• **PROBLEM STATEMENT**: Each line of the data has to be transcribed exactly.

• **SUPPLIED MATERIAL**:

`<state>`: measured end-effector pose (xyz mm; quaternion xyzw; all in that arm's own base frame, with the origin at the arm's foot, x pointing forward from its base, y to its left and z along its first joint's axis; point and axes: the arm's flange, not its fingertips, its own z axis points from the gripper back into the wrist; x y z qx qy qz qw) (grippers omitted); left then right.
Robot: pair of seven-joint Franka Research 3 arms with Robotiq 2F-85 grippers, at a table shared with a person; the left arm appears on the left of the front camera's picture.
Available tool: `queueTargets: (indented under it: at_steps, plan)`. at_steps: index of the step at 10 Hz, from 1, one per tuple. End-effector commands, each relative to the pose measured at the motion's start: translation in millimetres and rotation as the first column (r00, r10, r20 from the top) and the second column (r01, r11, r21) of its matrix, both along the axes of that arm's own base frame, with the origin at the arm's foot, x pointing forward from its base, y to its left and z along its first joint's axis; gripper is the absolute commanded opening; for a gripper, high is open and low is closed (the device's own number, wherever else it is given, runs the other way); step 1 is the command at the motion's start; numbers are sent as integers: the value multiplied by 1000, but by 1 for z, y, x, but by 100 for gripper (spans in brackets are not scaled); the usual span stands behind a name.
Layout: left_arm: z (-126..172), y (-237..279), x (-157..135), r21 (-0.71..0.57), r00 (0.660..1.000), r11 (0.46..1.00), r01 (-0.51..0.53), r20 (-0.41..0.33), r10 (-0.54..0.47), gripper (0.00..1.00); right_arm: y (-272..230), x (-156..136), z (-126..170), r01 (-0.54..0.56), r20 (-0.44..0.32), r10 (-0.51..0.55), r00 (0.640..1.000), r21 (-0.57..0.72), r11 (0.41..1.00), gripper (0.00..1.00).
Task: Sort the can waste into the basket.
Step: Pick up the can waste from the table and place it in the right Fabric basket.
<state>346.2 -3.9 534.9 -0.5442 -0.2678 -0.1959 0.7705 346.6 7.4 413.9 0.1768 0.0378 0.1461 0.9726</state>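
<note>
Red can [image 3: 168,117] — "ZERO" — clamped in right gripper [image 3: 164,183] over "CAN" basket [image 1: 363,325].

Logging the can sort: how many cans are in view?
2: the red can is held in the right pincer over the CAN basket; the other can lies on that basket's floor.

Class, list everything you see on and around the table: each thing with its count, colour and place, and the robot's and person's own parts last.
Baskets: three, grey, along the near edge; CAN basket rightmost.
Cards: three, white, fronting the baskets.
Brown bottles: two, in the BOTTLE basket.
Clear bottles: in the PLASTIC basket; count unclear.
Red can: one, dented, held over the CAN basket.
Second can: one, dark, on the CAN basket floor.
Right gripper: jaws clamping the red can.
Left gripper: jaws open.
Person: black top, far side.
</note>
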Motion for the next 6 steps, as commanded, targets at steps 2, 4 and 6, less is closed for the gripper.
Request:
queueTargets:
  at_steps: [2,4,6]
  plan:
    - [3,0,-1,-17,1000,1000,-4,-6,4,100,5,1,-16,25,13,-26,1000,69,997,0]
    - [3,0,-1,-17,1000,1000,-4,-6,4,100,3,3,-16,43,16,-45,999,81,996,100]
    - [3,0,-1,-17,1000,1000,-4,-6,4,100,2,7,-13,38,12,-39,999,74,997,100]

• **ANSWER SECTION**:
`<state>`: measured end-effector pose (xyz mm; quaternion xyzw; all in that arm's own base frame, with the origin at the arm's foot, x pointing forward from its base, y to its left and z along its first joint's axis; point and axes: the arm's flange, not its fingertips, its own z axis points from the gripper back into the wrist; x y z qx qy qz qw) (grippers omitted); left then right.
Robot: pair of seven-joint Franka Research 3 arms with Robotiq 2F-85 grippers, at a table shared with a person; the left arm appears on the left of the front camera's picture.
Available tool: `queueTargets: (indented under it: at_steps, plan)`. at_steps: index of the step at 10 Hz, from 1, one per tuple. End-effector commands, each relative to the pose measured at the motion's start: translation in millimetres and rotation as the first column (r00, r10, r20 from the top) and the second column (r01, r11, r21) of its matrix, both along the axes of that arm's own base frame, with the origin at the arm's foot, x pointing forward from its base, y to its left and z along its first joint's axis; gripper is the absolute commanded opening; for a gripper, high is open and low is closed (the device's own number, wherever else it is given, runs the other way); step 1 is the command at the motion's start; numbers are sent as integers: the value multiplied by 1000, but by 1 for z, y, x, but by 100 for gripper (spans in brackets are not scaled); the usual span stands behind a name.
Layout: left_arm: z (-126..172), y (-237..279), x (-157..135), r21 (-0.71..0.57), r00 (0.660..1.000), r11 (0.46..1.00), r01 (-0.51..0.53), r20 (-0.41..0.33), r10 (-0.54..0.47), gripper (0.00..1.00); right_arm: y (-272..230), x (-156..136), z (-126..170), r01 (-0.54..0.56), r20 (-0.44..0.32), r10 (-0.51..0.55), r00 (0.640..1.000), r21 (-0.57..0.72), r11 (0.41..1.00), gripper (0.00..1.00).
Task: Sort the can waste into the basket.
Step: Pick up the can waste from the table and place it in the right Fabric basket.
<state>346.2 -3.9 534.9 -0.5442 -0.2678 -0.1959 0.7705 346.6 7.4 413.9 0.1768 0.0378 0.1461 0.9726</state>
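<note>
Red can [image 3: 168,117] — "ZERO" — clamped in right gripper [image 3: 164,183] over "CAN" basket [image 1: 363,325].

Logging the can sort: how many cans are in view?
2: the red can is held in the right pincer over the CAN basket; the other can lies on that basket's floor.

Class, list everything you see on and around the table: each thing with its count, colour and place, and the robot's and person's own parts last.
Baskets: three, grey, along the near edge; CAN basket rightmost.
Cards: three, white, fronting the baskets.
Brown bottles: two, in the BOTTLE basket.
Clear bottles: in the PLASTIC basket; count unclear.
Red can: one, dented, held over the CAN basket.
Second can: one, dark, on the CAN basket floor.
Right gripper: jaws clamping the red can.
Left gripper: jaws open.
Person: black top, far side.
</note>
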Motion for the next 6 steps, as commanded, targets at steps 2, 4 and 6, less is closed for the gripper.
Request:
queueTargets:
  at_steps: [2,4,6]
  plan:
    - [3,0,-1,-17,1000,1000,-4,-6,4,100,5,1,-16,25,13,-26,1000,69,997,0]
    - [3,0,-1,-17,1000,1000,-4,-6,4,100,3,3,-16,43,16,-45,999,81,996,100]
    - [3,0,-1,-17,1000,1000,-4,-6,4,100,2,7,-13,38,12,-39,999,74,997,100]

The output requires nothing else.